Items from a dataset
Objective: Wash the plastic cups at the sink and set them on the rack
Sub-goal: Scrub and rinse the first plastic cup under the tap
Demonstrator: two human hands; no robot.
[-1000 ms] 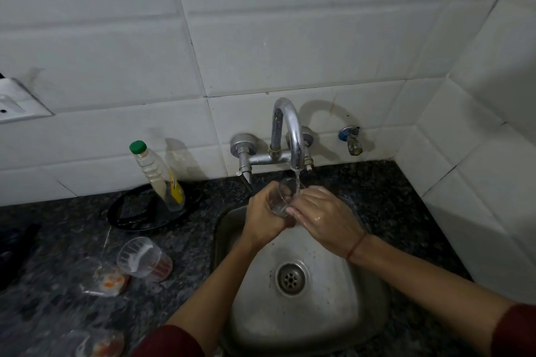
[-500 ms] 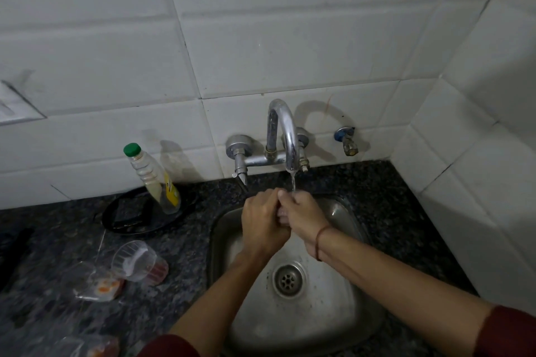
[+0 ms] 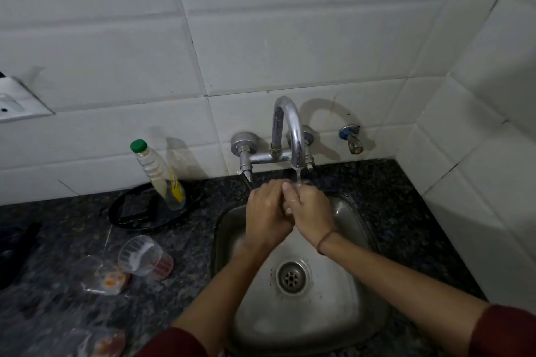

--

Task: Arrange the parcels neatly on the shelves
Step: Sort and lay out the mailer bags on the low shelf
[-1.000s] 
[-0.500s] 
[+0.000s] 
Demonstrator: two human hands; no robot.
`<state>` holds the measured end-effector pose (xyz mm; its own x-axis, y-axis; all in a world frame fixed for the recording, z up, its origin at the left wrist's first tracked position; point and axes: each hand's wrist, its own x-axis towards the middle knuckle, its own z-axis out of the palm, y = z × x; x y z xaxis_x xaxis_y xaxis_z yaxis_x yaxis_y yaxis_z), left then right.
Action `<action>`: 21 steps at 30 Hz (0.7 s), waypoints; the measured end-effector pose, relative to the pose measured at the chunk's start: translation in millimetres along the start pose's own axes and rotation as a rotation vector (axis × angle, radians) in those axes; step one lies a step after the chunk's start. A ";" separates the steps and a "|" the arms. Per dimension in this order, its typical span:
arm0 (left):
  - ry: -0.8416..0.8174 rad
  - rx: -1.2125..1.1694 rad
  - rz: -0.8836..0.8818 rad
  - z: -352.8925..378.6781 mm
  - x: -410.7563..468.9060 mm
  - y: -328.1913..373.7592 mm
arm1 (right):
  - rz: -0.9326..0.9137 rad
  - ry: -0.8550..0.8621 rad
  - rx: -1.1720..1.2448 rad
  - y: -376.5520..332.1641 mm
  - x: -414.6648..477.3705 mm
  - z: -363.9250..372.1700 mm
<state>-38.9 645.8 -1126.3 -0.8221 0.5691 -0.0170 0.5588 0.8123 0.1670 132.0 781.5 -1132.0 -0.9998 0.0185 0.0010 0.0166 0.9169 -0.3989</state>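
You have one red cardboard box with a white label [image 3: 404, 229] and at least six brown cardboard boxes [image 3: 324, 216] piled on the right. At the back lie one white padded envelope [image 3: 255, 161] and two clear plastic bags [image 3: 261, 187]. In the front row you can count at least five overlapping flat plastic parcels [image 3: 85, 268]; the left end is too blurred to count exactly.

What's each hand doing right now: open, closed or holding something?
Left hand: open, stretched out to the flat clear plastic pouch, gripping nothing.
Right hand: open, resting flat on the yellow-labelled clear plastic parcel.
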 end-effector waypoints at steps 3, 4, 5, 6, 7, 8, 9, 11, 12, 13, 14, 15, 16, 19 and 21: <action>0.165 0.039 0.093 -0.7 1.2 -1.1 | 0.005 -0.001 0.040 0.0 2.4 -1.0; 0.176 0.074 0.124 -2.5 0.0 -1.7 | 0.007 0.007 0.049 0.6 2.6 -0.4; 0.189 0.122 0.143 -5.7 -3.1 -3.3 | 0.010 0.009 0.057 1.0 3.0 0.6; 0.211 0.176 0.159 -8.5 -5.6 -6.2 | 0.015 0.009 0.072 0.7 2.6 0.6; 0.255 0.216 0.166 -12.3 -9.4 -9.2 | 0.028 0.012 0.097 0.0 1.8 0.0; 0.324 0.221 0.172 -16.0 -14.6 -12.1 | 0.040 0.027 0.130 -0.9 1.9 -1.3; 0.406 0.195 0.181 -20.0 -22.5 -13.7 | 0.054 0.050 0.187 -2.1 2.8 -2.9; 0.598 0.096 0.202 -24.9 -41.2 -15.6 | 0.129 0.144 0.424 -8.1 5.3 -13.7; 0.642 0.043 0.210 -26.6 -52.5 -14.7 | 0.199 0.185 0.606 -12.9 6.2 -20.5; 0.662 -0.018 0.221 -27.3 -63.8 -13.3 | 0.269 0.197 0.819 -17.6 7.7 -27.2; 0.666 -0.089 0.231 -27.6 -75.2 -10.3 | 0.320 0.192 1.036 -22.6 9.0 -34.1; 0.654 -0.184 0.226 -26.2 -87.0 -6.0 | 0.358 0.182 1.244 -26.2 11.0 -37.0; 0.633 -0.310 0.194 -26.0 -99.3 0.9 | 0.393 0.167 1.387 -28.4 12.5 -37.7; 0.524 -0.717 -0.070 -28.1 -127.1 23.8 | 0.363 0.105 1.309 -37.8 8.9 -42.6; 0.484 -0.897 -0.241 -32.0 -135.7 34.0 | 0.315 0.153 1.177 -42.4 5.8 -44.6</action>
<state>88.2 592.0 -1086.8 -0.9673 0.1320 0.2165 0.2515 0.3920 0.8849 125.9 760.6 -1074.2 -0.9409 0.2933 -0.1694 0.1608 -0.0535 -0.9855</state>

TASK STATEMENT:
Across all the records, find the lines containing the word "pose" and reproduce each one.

SOLUTION FOR THIS EXERCISE:
`<state>` holds the measured end-effector pose (xyz mm; its own x-axis, y-axis; all in a world frame fixed for the recording, z up, its origin at the left wrist's first tracked position; point and axes: each hand's wrist, its own x-axis towards the middle knuckle, its own z-axis out of the palm, y = z × x; x y z xaxis_x xaxis_y xaxis_z yaxis_x yaxis_y yaxis_z), left then right.
Action `<action>`: 21 steps at 30 Hz (0.7 s), waypoints; the measured end-effector pose, relative to the pose measured at the chunk's start: translation in millimetres along the start pose's own axes and rotation as a rotation vector (axis × angle, radians) in those axes; step one lies a step after the chunk's start. A ";" separates the steps and a "|" the arms. Per dimension in this order, its typical span:

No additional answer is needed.